### [Task brief]
Extract exactly those lines that lie between the start of the material and the line with "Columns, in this", including both boundary lines and no others.

▬▬▬▬▬▬

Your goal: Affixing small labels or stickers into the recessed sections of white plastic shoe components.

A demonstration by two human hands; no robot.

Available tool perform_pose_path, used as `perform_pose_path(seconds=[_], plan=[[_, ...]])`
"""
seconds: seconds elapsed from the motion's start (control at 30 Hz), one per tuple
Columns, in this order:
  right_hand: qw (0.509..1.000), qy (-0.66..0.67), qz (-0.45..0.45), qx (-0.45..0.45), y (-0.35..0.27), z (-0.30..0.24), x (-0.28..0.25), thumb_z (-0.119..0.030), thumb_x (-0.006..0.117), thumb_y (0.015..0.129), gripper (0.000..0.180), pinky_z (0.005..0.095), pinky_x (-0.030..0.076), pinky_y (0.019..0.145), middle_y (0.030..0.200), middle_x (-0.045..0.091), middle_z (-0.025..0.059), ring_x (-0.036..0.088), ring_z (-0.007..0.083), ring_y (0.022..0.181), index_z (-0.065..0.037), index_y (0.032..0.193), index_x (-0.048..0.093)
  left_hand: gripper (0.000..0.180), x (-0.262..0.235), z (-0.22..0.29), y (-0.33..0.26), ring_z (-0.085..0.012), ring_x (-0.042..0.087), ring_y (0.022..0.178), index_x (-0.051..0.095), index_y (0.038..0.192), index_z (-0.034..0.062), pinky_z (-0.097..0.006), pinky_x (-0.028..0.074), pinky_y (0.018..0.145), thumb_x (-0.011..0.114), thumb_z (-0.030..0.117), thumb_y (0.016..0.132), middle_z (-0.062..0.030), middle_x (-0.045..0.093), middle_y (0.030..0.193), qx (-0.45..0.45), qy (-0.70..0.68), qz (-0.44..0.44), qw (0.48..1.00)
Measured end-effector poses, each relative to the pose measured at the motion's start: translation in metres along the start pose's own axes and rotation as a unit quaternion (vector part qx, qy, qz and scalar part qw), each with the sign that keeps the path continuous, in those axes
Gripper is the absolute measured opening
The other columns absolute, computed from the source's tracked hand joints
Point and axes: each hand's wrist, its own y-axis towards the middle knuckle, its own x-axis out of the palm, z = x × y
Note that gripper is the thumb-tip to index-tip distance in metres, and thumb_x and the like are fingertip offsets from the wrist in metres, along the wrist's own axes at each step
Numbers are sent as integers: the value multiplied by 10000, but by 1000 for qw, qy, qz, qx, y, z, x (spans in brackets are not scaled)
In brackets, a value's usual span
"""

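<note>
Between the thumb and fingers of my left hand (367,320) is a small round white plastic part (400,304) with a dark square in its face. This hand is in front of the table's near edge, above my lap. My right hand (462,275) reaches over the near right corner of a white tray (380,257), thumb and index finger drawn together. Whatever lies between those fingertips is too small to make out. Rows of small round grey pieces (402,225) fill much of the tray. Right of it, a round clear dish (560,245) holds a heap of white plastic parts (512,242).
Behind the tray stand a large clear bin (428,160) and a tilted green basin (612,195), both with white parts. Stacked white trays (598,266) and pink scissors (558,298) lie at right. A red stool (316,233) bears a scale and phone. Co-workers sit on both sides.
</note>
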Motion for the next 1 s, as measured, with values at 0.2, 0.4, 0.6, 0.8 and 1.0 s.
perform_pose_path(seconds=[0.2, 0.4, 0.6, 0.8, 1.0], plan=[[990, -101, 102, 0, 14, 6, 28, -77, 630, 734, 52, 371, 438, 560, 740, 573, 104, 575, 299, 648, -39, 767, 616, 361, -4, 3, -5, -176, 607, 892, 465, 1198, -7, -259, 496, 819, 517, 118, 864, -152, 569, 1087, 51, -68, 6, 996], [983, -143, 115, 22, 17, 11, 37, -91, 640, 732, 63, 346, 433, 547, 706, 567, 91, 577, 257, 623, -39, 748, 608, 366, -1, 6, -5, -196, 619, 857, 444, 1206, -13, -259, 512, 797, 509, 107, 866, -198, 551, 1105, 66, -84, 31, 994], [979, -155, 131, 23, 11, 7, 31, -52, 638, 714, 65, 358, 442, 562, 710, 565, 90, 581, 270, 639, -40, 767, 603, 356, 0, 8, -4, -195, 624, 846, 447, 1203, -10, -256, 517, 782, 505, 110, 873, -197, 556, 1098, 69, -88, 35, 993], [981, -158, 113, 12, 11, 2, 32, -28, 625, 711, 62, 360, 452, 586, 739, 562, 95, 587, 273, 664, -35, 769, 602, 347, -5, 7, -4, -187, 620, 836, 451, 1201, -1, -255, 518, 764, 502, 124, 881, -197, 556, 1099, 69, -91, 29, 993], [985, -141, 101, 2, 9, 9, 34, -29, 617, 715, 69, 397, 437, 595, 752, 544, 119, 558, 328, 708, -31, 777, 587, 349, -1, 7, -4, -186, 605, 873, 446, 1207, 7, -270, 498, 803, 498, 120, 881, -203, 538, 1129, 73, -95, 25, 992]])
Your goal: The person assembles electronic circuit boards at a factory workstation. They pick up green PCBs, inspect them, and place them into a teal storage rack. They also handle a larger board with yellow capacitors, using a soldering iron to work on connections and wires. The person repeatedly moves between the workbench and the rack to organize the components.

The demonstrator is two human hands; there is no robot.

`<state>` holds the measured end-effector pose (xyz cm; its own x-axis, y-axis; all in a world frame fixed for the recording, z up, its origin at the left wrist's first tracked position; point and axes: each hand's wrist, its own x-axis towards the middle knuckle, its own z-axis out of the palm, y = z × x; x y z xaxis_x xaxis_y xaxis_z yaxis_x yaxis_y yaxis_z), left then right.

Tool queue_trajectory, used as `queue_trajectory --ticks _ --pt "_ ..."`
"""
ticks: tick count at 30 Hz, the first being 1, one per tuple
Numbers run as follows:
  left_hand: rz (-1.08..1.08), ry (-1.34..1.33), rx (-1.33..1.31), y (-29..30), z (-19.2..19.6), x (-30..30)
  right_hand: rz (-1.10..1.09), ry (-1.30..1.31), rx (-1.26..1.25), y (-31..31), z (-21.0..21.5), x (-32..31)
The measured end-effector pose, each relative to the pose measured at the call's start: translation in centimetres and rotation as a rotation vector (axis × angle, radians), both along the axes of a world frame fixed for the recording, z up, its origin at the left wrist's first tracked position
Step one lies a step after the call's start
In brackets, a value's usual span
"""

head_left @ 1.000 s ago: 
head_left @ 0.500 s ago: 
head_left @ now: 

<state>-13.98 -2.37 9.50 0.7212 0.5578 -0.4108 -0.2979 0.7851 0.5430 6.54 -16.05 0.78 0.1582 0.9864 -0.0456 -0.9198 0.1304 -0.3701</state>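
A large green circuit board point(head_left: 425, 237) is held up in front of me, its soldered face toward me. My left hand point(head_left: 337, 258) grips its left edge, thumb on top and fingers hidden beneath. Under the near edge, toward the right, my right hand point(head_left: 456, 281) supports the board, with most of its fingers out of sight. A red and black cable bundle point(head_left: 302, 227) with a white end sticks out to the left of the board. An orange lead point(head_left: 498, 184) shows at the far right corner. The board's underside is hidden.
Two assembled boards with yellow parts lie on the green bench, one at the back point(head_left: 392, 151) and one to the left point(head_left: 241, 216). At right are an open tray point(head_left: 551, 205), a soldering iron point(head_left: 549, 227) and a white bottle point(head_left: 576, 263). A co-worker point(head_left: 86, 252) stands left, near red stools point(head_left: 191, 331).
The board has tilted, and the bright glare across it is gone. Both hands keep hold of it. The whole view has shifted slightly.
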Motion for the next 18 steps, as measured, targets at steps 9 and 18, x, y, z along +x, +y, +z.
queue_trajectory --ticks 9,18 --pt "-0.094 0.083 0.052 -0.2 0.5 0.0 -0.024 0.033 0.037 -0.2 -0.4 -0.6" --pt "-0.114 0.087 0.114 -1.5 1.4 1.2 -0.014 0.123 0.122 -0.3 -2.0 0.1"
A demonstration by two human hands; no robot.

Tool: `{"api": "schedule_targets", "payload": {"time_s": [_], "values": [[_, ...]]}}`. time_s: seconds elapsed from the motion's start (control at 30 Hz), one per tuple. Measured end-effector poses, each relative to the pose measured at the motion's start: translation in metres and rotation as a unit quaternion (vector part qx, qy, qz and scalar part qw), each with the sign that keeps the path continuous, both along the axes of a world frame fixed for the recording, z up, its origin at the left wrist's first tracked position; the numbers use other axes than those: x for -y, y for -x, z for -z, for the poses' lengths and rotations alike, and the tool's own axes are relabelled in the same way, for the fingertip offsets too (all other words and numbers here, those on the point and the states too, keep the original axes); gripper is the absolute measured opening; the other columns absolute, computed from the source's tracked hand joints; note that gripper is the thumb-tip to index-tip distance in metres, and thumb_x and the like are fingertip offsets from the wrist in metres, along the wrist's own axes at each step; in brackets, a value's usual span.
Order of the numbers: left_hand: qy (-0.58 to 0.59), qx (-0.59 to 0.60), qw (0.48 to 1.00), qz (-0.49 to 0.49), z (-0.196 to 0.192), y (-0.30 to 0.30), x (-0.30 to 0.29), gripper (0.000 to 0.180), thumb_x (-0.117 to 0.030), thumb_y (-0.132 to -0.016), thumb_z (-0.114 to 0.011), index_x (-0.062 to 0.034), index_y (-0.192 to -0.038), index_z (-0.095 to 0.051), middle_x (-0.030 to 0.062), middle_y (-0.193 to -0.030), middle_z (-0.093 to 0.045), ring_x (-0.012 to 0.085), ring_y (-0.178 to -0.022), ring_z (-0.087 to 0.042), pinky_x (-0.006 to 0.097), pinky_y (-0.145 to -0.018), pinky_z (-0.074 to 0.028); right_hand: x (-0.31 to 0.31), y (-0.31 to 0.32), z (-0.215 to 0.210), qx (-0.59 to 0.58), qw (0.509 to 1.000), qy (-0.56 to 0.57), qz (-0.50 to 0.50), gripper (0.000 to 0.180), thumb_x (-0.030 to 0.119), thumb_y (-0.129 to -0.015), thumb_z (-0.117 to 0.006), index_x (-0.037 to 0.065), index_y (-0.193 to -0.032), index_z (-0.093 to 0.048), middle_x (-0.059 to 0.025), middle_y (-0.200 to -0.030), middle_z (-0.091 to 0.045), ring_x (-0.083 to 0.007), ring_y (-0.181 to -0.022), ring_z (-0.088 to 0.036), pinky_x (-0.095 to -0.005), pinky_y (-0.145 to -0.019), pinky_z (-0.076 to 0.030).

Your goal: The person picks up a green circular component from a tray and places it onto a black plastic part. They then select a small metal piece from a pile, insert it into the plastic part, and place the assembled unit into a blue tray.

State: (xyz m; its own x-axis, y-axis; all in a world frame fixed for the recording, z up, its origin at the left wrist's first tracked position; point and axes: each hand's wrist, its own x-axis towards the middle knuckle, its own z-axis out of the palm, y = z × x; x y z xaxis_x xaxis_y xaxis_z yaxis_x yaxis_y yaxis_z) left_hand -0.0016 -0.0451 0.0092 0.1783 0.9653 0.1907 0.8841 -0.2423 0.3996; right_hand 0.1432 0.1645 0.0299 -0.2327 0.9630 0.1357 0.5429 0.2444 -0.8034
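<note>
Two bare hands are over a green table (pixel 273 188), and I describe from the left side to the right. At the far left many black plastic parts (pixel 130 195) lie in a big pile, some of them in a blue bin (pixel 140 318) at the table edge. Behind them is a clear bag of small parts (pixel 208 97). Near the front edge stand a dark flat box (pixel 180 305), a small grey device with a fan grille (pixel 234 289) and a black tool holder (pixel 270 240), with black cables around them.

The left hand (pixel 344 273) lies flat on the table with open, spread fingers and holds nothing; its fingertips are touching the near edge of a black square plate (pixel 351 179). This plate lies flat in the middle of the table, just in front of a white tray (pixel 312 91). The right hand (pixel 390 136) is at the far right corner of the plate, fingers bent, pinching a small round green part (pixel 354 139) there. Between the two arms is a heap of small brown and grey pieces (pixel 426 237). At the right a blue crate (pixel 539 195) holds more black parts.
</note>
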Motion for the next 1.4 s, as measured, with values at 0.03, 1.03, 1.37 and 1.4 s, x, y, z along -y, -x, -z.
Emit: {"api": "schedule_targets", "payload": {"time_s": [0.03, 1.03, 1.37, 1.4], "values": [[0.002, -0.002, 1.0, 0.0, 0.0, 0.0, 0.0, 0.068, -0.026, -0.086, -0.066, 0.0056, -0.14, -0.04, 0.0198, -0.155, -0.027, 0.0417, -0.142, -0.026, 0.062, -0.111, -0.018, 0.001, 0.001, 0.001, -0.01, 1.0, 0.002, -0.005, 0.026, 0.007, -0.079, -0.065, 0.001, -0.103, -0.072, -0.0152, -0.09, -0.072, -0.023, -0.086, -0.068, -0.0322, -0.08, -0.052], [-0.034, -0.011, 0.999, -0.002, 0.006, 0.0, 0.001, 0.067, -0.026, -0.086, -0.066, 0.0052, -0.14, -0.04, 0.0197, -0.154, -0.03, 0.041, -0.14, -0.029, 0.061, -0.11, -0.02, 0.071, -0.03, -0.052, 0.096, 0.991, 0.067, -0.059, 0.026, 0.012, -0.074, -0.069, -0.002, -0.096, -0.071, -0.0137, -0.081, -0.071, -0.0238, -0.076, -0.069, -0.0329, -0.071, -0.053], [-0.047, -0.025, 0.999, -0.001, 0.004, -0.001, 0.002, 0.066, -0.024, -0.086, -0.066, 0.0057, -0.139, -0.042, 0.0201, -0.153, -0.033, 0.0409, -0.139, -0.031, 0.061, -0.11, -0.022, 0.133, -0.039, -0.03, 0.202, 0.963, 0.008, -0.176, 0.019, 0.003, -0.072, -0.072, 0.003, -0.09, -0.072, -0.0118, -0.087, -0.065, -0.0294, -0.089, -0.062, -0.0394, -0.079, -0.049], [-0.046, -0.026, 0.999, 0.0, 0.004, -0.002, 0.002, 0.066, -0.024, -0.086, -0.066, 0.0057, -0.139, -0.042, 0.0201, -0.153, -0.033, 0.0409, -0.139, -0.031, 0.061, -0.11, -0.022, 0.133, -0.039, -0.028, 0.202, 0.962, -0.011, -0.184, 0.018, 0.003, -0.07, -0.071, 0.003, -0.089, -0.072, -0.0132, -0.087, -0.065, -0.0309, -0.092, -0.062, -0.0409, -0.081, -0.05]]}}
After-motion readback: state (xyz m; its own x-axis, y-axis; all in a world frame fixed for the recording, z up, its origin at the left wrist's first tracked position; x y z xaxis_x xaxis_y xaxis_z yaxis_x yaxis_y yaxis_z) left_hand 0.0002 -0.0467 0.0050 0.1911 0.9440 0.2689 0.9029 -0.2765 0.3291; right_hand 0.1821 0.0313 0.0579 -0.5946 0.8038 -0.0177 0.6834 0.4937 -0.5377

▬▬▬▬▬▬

### [Task output]
Your goal: Affixing small labels or stickers into the recessed sections of white plastic shoe components.

A demonstration by two human hands; no robot.

Available tool perform_pose_path, used as `perform_pose_path(seconds=[_], plan=[[_, ...]])`
"""
seconds: seconds elapsed from the motion's start (control at 30 Hz), one per tuple
Columns, in this order:

This concludes the exercise.